The AI/BI dashboard visualizes the gold layer (report.order_agg).

Latest-name binding. Because silver freezes product_name per order line, a single physical product can carry several names across its history (see the freeze section above). The dashboard presents it as one product under its current name:

  • The "by product" line chart consolidates by product_id, so a renamed product stays a single line, labeled with its latest name.
  • The Product filter lists each product once by that same latest name; selecting it shows the product's full history, pre- and post-rename.
  • The frozen historical product_names remain on every row of report.order_agg, so the rename is fully auditable in the data even though the chart and filter present the single current label.

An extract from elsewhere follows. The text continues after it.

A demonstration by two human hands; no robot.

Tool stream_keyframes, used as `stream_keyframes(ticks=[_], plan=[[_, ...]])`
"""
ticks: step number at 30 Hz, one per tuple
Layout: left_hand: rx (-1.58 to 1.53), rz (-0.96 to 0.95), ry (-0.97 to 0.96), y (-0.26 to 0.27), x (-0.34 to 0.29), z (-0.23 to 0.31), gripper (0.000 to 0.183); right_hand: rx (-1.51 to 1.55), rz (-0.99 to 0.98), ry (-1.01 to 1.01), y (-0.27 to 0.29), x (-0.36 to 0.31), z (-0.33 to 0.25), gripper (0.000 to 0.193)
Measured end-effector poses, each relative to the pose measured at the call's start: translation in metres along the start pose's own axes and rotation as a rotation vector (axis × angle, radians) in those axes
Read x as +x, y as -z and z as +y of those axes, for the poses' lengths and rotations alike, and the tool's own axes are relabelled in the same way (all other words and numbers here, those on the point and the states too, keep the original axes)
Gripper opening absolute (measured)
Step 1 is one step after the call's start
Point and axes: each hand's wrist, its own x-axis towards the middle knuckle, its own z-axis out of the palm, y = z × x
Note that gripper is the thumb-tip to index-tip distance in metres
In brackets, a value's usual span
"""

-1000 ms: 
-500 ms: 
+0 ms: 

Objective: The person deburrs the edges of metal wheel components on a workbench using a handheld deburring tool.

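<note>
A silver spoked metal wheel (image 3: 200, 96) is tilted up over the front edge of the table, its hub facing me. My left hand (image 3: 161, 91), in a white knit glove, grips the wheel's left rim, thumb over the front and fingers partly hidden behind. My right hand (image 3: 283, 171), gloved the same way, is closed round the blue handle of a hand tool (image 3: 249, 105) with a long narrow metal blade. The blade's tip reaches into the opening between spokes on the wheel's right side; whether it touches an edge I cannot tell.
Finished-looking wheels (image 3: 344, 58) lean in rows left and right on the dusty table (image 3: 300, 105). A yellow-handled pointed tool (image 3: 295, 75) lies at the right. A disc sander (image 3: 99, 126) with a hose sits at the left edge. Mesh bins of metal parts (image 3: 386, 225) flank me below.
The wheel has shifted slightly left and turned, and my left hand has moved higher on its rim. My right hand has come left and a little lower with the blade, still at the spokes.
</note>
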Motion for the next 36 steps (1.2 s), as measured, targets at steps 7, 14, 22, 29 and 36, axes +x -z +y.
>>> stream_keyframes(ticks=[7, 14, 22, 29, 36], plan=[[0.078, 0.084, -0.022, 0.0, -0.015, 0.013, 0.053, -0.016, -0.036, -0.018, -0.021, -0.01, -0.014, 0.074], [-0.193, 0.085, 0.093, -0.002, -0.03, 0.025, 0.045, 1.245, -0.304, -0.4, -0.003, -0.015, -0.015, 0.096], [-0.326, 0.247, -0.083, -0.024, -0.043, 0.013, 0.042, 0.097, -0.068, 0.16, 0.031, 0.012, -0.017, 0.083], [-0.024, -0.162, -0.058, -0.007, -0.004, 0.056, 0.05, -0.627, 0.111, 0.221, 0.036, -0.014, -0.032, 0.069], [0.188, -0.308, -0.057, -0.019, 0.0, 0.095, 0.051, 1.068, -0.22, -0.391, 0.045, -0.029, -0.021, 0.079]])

Deploy mechanics. Edit the committed source resources/orders_dashboard.lvdash.json directly; its catalog is the bundle var ${var.catalog}, resolved at deploy time. On every deploy, scripts/sdk_generate_template_job.py emits the dashboard resource stanza into resources/jobs.yml and regenerates resources/orders_dashboard_deploy.lvdash.json with ${var.catalog} substituted (DABs can't substitute bundle vars inside .lvdash.json content). The _deploy variant is gitignored — never commit or hand-edit it; edit the source instead.

Liquid clustering

Clustering keys are set on the accumulating tables only (raw.* batch are full-overwritten daily, so clustering can't amortize — left unclustered): external_source.order (date), external_source.order_item (id_order), external_source.product (product_id), curated.order_enriched (order_date), report.order_agg (order_date, product_id). Batch tasks call BaseTask.cluster_by(table, *cols) (idempotent ALTER TABLE … CLUSTER BY) after writing; SDP tables pass cluster_by=[...] to the @dp.table / @dp.materialized_view decorator. Clustering is metadata-only — it does not rewrite existing data.

Data quality (DQX)

ExtractSource2 demonstrates the DQX pattern: define rules as DQRowRule / DQForEachColRule / DQDatasetRule, call dq_engine.apply_checks_and_split(), write invalid rows to a _quarantine table. The --quarantine-fail-ratio job parameter hard-fails the task when too many rows are quarantined (silent quarantine bloat is the main DQX failure mode in prod).

Data lineage (Unity Catalog)

Unity Catalog captures table-to-table lineage across the medallion layers automatically.